I had my hands on my hips by now. “You go to bed, now, you hear?”
“I will do that, ma’am,” he said, grinning and heading down the hall.
The Numbers-In-His-Hair guy wanted a Diet Coke and he got off on my floor, so we walked to the soda machine together and I gave him a little advice about which chocolate dessert to never order in the restaurant downstairs. That chocolate pecan torte was misnamed and poorly executed, and Mr. Numbers would do far better to order the tiramisu, I advised.
Two days later, my son was reading a Sports Illustrated. “Hey, who’s that guy in the cover?” I asked.
He rolled his eyes and said a word that made no sense to me: “Shack.”
“I mean, what’s his name?” I asked.
He sighed. “Shaq! Shaquille O’Neal.”
“Whatever,” I said. “I saw him this weekend and I told him to go to bed.”
And that’s how I came to have a Diet Coke with Penny Hardaway and probably become the only woman in history to tell a fancy schmancy basketball star to go get horizontal without having any plan whatsoever to join him.
Years ago, while Garrison Keillor’s film was being shot in Duluth, Minnesota, I was at a funky little shopping mall attached to the Fitger’s Brewery when Meryl Streep walked by. She had a young teenage girl with her, and they both were dressed as if they had once been Amish or perhaps were now unpopular geometry teachers in a suburban high school. Even in disguise, it was unmistakably Streep.
I caught her eye or she caught mine, and we exchanged a look. Her intention instantly registered with my mother’s sensibility: don’t ruin my afternoon with my kid. I nodded and kept on walking. She smiled and headed up the stairs. I have rarely seen a dumpier skirt.
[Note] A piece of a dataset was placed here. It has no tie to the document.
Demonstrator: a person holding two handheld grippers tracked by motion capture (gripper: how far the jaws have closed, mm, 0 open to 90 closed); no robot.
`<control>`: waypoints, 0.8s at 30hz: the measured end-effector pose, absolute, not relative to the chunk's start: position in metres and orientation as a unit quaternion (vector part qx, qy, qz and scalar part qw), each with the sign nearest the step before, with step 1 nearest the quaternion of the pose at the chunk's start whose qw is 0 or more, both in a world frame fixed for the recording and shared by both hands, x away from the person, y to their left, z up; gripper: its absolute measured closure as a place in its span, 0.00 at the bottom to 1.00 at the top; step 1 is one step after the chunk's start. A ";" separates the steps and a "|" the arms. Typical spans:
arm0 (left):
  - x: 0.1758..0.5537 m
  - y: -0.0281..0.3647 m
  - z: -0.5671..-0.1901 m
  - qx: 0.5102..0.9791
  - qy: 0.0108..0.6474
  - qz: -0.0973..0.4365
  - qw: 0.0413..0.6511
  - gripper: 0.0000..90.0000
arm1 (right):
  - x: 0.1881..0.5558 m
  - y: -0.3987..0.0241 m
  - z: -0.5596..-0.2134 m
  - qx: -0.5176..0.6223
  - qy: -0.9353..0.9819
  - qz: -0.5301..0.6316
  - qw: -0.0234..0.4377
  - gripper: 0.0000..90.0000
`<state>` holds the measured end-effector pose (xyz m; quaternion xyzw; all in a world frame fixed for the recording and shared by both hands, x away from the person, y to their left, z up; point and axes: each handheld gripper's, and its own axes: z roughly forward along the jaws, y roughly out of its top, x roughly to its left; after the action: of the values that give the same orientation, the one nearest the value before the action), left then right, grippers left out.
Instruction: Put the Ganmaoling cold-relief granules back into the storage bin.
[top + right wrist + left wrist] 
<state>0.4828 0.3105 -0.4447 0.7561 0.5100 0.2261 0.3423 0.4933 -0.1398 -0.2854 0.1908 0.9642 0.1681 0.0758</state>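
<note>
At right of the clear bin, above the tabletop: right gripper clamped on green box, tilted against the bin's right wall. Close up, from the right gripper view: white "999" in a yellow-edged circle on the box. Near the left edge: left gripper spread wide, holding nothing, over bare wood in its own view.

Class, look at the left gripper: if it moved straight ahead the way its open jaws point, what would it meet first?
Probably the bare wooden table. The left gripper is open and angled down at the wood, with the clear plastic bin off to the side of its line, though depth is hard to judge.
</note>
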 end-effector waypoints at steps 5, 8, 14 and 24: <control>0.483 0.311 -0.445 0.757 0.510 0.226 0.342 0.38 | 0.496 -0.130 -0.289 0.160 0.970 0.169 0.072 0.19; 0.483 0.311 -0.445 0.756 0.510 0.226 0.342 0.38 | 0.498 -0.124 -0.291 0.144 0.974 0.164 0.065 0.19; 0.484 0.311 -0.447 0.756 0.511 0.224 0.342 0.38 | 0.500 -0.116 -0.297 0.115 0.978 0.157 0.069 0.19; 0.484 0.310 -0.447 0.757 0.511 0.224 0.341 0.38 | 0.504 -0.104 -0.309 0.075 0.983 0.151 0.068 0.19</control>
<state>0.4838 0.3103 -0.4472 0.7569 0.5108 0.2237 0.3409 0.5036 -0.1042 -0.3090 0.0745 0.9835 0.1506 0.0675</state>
I chatted about bad internet in a European hotel with some rock star guy wearing drop-dead snakeskin leggings and impressive leather do-dads. What a snarl of hair he had. But mostly, he had little patience for the bad web service, and around that traveler’s issue, we bonded. He had an accent that was somewhere between Liverpool and Sydney, and when we stepped out of the elevator, he was swarmed by a mob of giggling girls. Don’t ask me, I cannot tell you who he was. All he wanted to do was email his kids.
I gave directions in a hotel hallway to Conor Oberst once, and then called my son to say, “You know that guy on the poster on your wall? I just told him where the vending machines are.”
At a crowded cocktail party, I fought through a throng of post-concert patrons to snag the only open chair in sight. I looked down and saw that my Stuart Weitzmans were parked next to a breathtaking pair of ostrich-skin boots. “Excellent footwear!” I said wittily, and then looked up at the man I had just wedged in next to: Doc Severinsen.
On a little puddle-jumper plane in New England, I once thought I saw John Irving. I would have a few things to say to John Irving if I ever saw him, like “Nice use of adjectives,” and “I think I love you.” I adore John Irving, and so I clutched.
I am fine at handling famous people when I have absolutely no idea who they are. But in this case, I must’ve stared like a deer in headlights for too long, because after a while, the gray-haired, handsome guy wearing an extremely nice watch lifted one eyebrow and winked at me. Not quite a John Irving thing to do, I’m thinking, and decided it was probably not the famous author.
But for a minute or so there, I believed I was in the presence of fame. Even greatness.
Which only confirms the very human reality that even the swells and the toffs among us must occasionally stand in line for breakfast and endure annoyingly crowded little planes. Comforting, in a way.
And maybe that was John Irving.
I tell the Shaquille O‘Neal story to my media studies classes as an example of framing theory at work.